Summary

The adaptation of the global economy to the capabilities offered by digital tools in general and artificial intelligence (AI) systems in particular is transforming our societies in a profound but also insidious way by raising questions that bring into play the very foundations of our values system. Indeed, the continuous increase in the networks size, the computing power of computers, the arrival of new technologies such as machine learning, the availability of large quantities of data accentuated by the Internet of Things, are accelerating the penetration of AI in sectors as diverse as health, defence, transport, education, energy, justice, etc.

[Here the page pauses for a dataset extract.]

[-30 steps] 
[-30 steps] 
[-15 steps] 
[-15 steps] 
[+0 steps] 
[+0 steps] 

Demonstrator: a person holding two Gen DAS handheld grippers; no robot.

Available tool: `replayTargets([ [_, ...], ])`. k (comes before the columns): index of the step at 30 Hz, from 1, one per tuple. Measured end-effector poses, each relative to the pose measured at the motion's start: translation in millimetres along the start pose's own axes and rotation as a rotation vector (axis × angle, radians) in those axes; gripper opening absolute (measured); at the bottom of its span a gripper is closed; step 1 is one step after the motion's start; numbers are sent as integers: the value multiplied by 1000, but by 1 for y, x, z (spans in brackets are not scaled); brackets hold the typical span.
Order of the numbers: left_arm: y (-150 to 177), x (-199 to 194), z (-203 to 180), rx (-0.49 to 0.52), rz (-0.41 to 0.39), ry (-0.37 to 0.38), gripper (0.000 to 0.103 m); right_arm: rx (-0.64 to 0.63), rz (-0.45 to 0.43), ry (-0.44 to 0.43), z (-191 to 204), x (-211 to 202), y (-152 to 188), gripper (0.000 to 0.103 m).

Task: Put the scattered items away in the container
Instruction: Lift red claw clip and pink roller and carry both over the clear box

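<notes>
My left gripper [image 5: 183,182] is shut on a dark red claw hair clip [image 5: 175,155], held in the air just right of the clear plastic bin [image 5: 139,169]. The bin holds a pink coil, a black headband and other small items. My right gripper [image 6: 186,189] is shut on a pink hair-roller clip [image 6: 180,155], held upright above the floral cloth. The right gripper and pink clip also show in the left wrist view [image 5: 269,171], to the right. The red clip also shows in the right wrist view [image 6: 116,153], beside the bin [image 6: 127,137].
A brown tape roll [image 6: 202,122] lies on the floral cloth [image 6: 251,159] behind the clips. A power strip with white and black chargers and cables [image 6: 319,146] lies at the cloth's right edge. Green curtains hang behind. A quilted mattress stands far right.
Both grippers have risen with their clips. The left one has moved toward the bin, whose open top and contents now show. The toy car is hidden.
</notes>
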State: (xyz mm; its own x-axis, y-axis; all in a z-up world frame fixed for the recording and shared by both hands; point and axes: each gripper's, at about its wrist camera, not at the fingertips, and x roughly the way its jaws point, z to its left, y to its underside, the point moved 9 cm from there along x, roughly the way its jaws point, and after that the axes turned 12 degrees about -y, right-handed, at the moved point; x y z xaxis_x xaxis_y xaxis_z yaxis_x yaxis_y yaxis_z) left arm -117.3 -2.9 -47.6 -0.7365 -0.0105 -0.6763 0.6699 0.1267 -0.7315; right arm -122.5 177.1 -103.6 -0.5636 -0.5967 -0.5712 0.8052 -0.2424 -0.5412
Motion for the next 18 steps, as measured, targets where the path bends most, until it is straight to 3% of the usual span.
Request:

Nevertheless, the reliability of the algorithms that underlie the decisions made by these AI-based systems is often highly questionable (fragmentation, bias, discrimination, exclusion, etc.). Moreover, for “algorithms derived from the artificial neural network paradigm, in particular, from deep learning (i.e. comprising several linked layers of nodes that process different information and then aggregate them)” it is impossible to explain the result produced since, “unlike the logic-deductive reasoning of AI systems, it is not possible to extract a clear and coherent decision tree”. [1]

Therefore, how could a decision be accepted if it is not explicable, measurable and provable?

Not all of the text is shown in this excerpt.